## INSTRUCTIONS TO FOLLOW
Using the listing below, work out the number of lines in which "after" appears; return only that figure.

## DATA PROVIDED
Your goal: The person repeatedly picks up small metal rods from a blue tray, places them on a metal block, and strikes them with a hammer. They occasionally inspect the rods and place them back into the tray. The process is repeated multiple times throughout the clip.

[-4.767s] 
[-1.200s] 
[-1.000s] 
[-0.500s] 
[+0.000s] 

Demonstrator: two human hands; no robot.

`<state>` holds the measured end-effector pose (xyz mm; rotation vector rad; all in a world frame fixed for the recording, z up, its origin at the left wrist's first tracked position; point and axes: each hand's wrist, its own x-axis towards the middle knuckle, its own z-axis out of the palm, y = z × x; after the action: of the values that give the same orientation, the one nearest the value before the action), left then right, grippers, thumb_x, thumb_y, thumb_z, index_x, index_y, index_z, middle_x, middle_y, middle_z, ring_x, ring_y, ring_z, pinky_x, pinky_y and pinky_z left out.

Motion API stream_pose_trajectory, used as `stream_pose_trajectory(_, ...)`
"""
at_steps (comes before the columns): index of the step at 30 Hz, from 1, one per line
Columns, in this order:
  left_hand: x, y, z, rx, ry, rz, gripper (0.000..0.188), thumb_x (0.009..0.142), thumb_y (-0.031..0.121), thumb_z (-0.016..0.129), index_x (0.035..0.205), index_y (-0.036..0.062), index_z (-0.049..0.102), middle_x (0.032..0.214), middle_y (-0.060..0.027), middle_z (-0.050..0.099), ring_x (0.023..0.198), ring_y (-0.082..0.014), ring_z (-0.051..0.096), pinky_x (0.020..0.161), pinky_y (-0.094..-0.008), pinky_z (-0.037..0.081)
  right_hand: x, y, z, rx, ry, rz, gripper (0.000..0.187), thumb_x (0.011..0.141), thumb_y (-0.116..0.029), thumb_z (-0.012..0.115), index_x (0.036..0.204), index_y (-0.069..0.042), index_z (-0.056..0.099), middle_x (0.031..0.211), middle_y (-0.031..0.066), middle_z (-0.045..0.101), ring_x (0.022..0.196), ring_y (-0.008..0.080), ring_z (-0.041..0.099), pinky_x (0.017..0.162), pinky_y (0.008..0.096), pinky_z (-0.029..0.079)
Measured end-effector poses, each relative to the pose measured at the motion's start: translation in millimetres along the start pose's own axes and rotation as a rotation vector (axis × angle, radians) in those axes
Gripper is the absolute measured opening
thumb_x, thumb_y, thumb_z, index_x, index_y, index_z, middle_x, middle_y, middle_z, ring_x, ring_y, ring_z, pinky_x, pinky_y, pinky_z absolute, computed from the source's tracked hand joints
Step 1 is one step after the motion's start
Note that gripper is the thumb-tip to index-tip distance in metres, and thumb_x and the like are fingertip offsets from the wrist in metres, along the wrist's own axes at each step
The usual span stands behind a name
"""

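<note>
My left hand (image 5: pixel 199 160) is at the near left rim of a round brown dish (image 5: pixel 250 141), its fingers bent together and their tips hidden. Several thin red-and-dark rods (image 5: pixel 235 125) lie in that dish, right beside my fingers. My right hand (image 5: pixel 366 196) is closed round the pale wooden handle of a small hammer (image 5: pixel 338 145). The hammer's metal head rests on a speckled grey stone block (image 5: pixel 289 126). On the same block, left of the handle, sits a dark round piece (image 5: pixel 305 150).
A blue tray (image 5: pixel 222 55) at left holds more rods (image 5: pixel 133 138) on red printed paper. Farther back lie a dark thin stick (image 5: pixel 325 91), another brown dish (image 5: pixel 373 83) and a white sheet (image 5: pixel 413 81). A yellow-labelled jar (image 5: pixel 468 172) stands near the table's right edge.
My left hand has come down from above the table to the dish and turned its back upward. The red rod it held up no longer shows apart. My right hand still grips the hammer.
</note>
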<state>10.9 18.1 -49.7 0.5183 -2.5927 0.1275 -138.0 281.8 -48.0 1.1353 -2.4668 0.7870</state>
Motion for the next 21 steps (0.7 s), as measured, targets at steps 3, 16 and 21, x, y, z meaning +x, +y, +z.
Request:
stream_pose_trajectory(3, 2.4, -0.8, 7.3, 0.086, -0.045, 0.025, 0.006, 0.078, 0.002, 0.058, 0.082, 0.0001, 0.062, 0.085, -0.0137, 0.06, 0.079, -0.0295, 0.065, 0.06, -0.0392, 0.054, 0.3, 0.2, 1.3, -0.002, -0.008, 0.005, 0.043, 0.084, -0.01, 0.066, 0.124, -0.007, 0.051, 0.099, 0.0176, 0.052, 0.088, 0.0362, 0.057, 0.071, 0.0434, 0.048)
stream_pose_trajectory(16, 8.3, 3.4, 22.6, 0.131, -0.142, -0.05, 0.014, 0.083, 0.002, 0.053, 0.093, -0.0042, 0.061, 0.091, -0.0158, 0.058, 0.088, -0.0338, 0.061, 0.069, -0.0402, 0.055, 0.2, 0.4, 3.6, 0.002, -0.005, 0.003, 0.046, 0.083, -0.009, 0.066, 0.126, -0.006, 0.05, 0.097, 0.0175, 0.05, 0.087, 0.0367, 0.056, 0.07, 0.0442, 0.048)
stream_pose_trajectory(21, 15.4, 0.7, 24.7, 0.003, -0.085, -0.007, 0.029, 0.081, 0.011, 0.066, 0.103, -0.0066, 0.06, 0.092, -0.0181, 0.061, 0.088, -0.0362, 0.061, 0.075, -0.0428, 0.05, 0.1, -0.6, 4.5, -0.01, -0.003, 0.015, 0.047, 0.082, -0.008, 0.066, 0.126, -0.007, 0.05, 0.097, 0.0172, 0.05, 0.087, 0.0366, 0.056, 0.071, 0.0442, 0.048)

## ANSWER FOR THE TASK
2